Mais l’amélioration reste fragile. En Ituri, la circulation nocturne demeure un indicateur de confiance autant qu’un indicateur sécuritaire. Quand une cité peut à nouveau vivre jusqu’à 20 heures ou 22 heures, cela dit une détente réelle, sans effacer la menace qui pèse sur les villages voisins, les routes secondaires et les zones rurales. Dans cette province, la différence entre le centre urbain et les périphéries reste immense : ce qui semble rétabli à Komanda ne l’est pas forcément dans les collines ni dans les couloirs agricoles plus isolés.
Ituri: la sécurité ne se lit plus sans la santé publique
À cette insécurité s’ajoute désormais une crise sanitaire majeure. Depuis mai 2026, l’Ituri est au centre d’une flambée d’Ebola due au virus Bundibugyo, un variant du virus Ebola. L’Organisation mondiale de la santé a indiqué que l’épidémie a débuté dans cette province, qu’elle a ensuite dépassé ses frontières administratives, et que le phénomène a été considéré comme une urgence de santé publique de portée internationale.
Les chiffres évoluent rapidement. Au 28 juillet 2026, les données du ministère congolais de la Santé relayées par Associated Press faisaient état de 3 262 cas et 1 437 décès. Quelques jours plus tôt, l’OMS faisait état de 2 848 cas et 1 184 décès en Ituri, avec une extension à d’autres provinces. Cette progression rapide explique l’inquiétude des autorités sanitaires et la mobilisation des équipes de surveillance, de prise en charge et de sensibilisation.
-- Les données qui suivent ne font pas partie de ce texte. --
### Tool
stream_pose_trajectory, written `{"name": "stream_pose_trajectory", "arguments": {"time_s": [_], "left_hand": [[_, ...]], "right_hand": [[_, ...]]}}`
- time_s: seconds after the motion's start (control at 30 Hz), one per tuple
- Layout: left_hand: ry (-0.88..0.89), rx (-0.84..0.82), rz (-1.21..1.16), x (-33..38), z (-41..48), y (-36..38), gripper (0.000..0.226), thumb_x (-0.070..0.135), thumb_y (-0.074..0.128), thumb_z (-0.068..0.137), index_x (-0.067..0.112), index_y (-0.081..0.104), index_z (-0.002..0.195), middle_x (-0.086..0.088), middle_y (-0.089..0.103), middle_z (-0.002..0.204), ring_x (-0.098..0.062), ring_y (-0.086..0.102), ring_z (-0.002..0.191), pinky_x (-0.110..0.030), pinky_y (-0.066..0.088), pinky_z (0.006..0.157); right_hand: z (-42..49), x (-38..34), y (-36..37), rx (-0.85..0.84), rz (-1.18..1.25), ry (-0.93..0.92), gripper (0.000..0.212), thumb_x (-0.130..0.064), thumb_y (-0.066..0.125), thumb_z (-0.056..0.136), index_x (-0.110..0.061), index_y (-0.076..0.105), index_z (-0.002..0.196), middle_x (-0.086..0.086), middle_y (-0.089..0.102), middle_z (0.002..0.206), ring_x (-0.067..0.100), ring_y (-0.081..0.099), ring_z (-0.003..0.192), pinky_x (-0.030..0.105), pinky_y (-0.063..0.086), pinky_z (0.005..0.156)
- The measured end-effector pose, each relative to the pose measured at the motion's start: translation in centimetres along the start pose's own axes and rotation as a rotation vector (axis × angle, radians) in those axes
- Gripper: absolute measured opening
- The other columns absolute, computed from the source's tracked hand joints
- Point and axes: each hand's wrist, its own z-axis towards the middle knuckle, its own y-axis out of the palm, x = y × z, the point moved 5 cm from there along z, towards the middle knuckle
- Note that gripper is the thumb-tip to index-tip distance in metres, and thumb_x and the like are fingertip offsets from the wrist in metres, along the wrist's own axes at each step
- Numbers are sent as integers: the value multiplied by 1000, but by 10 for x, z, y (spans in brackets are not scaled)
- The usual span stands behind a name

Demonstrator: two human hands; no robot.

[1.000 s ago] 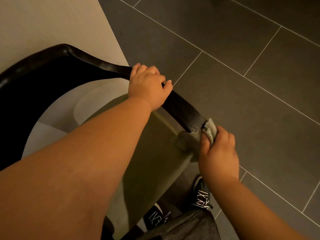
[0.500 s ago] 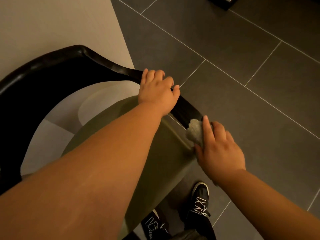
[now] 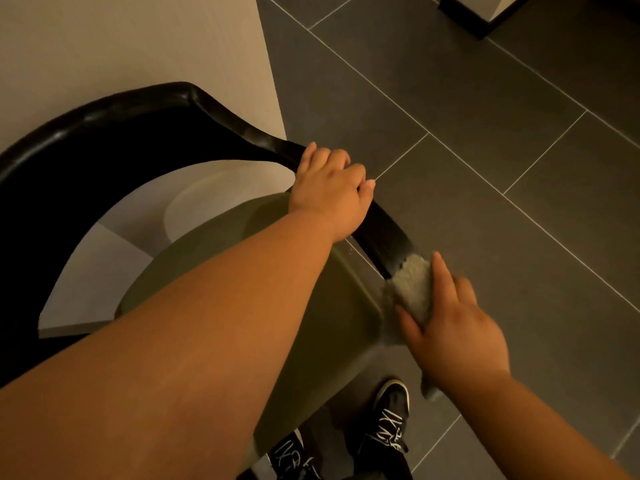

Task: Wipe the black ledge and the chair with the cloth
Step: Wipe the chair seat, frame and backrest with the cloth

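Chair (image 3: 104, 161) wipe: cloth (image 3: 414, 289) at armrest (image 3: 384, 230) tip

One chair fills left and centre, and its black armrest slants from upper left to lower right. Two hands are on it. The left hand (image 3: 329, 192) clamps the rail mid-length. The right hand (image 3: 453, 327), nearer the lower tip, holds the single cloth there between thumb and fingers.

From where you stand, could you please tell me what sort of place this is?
Likely an indoor dining or lounge area: a black-backed chair with an olive seat, a dark tiled floor, and a pale surface beside them.
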Motion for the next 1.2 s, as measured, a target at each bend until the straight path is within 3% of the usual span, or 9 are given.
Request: {"name": "stream_pose_trajectory", "arguments": {"time_s": [0.2,0.3,0.4,0.53,0.77,0.9,0.97,1.07,1.2], "left_hand": [[-21,19,42,3,-2,0,51,52,27,106,27,68,121,-2,57,131,-26,46,131,-51,14,128],[-34,3,62,4,-2,1,53,51,25,107,25,67,124,-4,56,135,-27,44,135,-51,14,128],[-54,13,70,4,0,-3,51,50,26,107,24,66,125,-5,55,138,-28,42,137,-51,12,129],[-55,-9,81,7,-3,-1,51,49,23,107,26,64,128,-6,50,145,-29,36,142,-55,9,129],[-185,-166,-36,12,-24,-9,53,52,14,109,37,34,156,-9,1,175,-34,-14,160,-61,-10,126],[-141,-334,-99,15,-80,-13,62,54,13,109,42,-18,162,1,-32,169,-26,-31,154,-58,-11,127],[-128,-432,-130,17,-116,-19,66,54,20,109,42,-19,161,2,-26,171,-27,-27,156,-57,-12,127],[-189,-626,-150,6,-166,-29,64,54,27,109,37,4,167,1,2,176,-30,-12,160,-57,-4,129],[-255,-726,-226,-13,-208,-60,55,52,35,109,31,37,160,-2,37,166,-30,22,158,-55,17,128]], "right_hand": [[33,5,1,-147,303,186,59,-75,34,92,-29,57,122,5,71,105,27,63,88,33,43,70],[71,-12,-1,-146,261,140,56,-67,23,101,-22,57,102,12,68,96,29,54,78,37,41,68],[89,-39,-5,-43,206,-7,48,-60,26,104,-23,51,122,8,68,104,29,57,79,38,42,66],[52,-28,-11,-40,232,-148,64,-60,34,102,-30,22,158,3,56,142,27,66,109,39,54,83],[0,33,-2,-384,650,548,110,-86,36,80,-17,12,162,19,55,144,38,52,133,44,43,107],[14,15,-8,-459,477,622,69,-48,40,106,-19,14,163,24,51,139,38,58,122,40,50,96],[19,0,-20,-523,236,450,60,-21,40,107,-16,17,162,21,55,137,36,58,122,37,48,89],[13,-13,-53,-659,101,395,48,-14,52,103,-1,45,149,12,58,143,30,58,128,34,48,96],[8,-3,-84,-564,294,531,39,-17,41,108,5,56,136,24,62,130,39,62,120,42,52,98]]}}
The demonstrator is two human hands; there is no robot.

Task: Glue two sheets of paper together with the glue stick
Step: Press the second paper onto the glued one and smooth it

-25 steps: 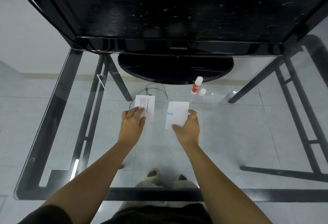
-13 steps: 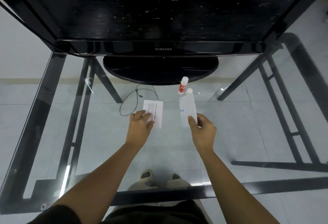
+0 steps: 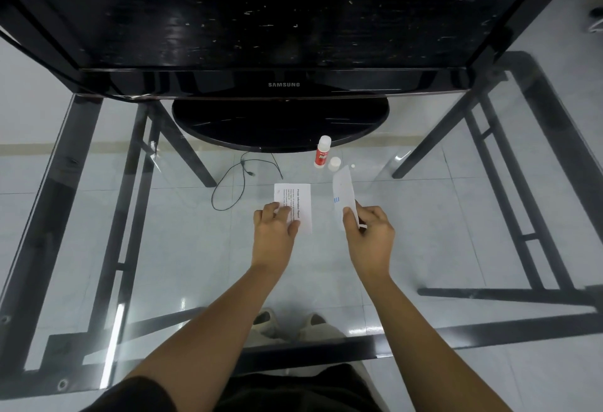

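Observation:
A small white sheet with printed text (image 3: 298, 199) lies flat on the glass table. My left hand (image 3: 275, 228) rests on its near left part with fingers laid over it. My right hand (image 3: 368, 232) pinches the near end of a second white sheet with blue marks (image 3: 342, 193) and holds it raised and tilted on edge above the table. The glue stick (image 3: 322, 152), red label and white top, stands upright beyond the sheets, with its white cap (image 3: 334, 163) standing beside it on the right.
A black Samsung monitor (image 3: 284, 85) on a round black base (image 3: 280, 121) stands at the back of the glass table (image 3: 195, 264). A thin black cable (image 3: 235, 183) loops to the left of the sheets. Black table legs and my feet show through the glass.
My right hand has lifted its sheet off the table and turned it up on edge. My left hand has stayed on the printed sheet.

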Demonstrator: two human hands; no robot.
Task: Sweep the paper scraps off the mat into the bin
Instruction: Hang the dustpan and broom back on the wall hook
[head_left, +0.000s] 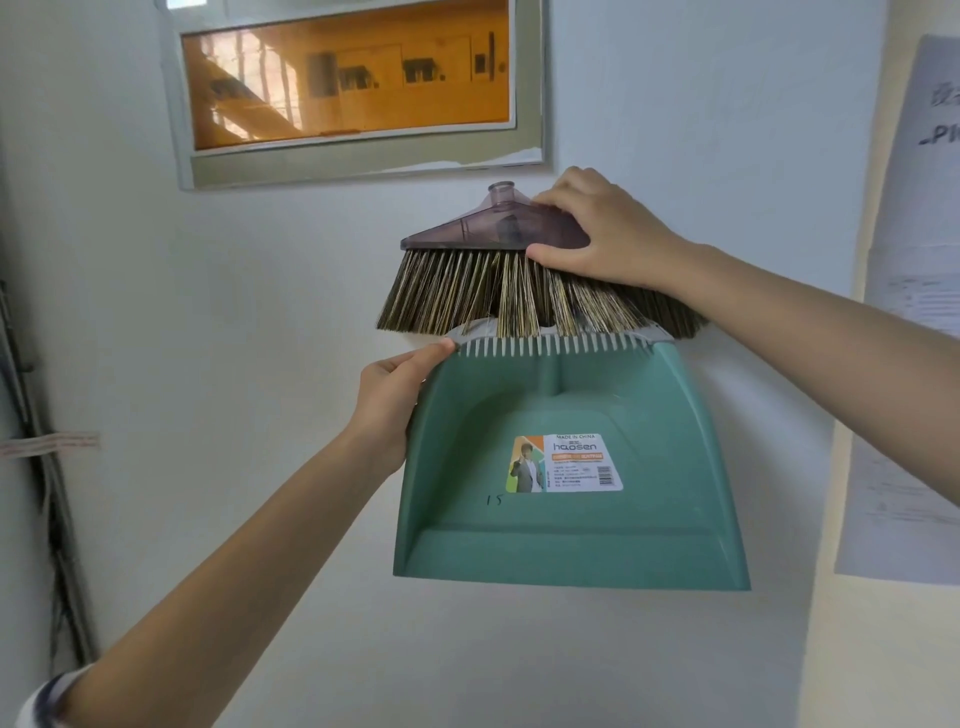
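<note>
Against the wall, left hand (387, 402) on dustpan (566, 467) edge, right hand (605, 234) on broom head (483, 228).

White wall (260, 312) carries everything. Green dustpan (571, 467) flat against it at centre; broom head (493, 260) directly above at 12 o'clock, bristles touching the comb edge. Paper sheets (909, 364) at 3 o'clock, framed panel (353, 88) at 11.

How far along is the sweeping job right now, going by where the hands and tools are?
Nothing looks swept: no mat, scraps or bin are in view. In hand: the right hand grips the translucent purple brush head with brown bristles, and the left hand holds the edge of the green plastic dustpan, both up against the white wall. All the sweeping is left.
</note>
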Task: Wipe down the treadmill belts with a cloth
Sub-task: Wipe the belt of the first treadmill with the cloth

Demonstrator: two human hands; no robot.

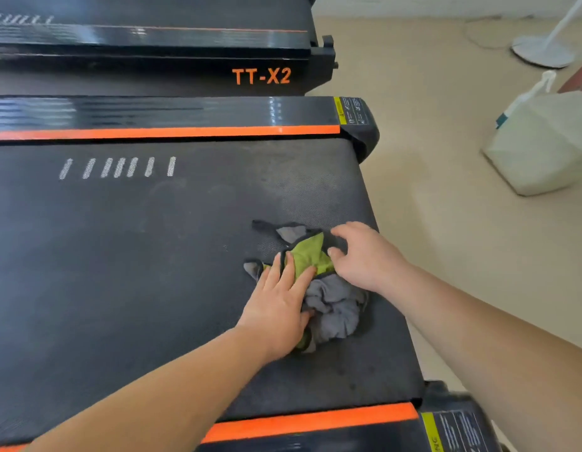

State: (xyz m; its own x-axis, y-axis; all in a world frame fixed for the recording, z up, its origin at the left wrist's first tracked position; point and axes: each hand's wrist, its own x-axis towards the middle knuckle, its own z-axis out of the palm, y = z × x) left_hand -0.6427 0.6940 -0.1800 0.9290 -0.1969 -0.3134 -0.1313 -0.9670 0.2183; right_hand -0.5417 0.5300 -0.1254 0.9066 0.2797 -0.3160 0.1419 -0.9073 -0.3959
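Head view looks down past the near orange side rail [309, 422] of the treadmill to 2 bare forearms reaching over the belt [136, 262]. The cloth [335, 305], a crumpled bunch of grey and green with dark trim, lies on the belt near its right end, under the 2 hands. To wipe well from here, I judge the bunch should be gathered into 1 flat pad so a broad face meets the textured surface. It can then be drawn in long overlapping strokes with even pressure, toward the dull, dusty-looking patches just beyond it. The left hand [276, 301] lies flat on the cloth's left part, fingers straight and close together, pressing and gripping nothing, forearm angled in from the lower left. The right hand [364, 256] arches over the cloth's far right edge, fingers curved, thumb at the green fold; whether it pinches the fabric I cannot tell. Farther off are the far orange rail [152, 132] and another treadmill [260, 76] marked TT-X2. A pale jug [544, 148] stands on the floor [430, 109] at right.
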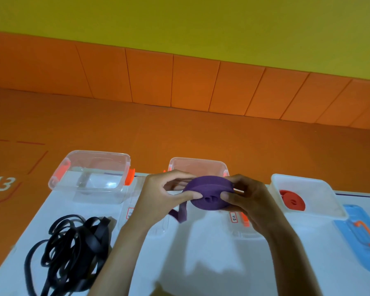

Cette coïncidence entre violence armée et crise sanitaire change la lecture de Komanda. Les mêmes routes servent aux commerçants, aux déplacés, aux patients et aux équipes médicales. Les mêmes villages vivent avec l’insécurité et la méfiance envers l’État. Dans un tel contexte, la confiance devient un outil de santé publique. Si les habitants fuient les équipes médicales ou évitent les structures de soins par peur ou par fatigue, la riposte au virus se fragilise.
Ce que Komanda raconte à la RDC et à la région des Grands Lacs
Komanda rappelle enfin une chose plus large : dans l’est de la RDC, la sécurité, la gouvernance locale et la santé sont liées. Une attaque contre une église, une route coupée, une patrouille renforcée ou une alerte Ebola n’appartiennent pas à des dossiers séparés. Ce sont les différentes faces d’un même défi d’État, sur fond de tensions régionales persistantes et de circulation transfrontalière constante.
Pour Kinshasa, l’enjeu reste de tenir ensemble la protection des civils, la coopération sécuritaire régionale et la réponse sanitaire. Pour les populations d’Ituri, l’attente est plus concrète : pouvoir travailler, prier, se déplacer et soigner sans que la peur impose sa loi. Un an après Komanda, la commémoration a donc dit davantage qu’un souvenir. Elle a rappelé qu’en République démocratique du Congo, la paix locale se mesure désormais aussi à la capacité de faire reculer les groupes armés, de protéger les civils et de contenir une épidémie qui continue de peser sur toute la région.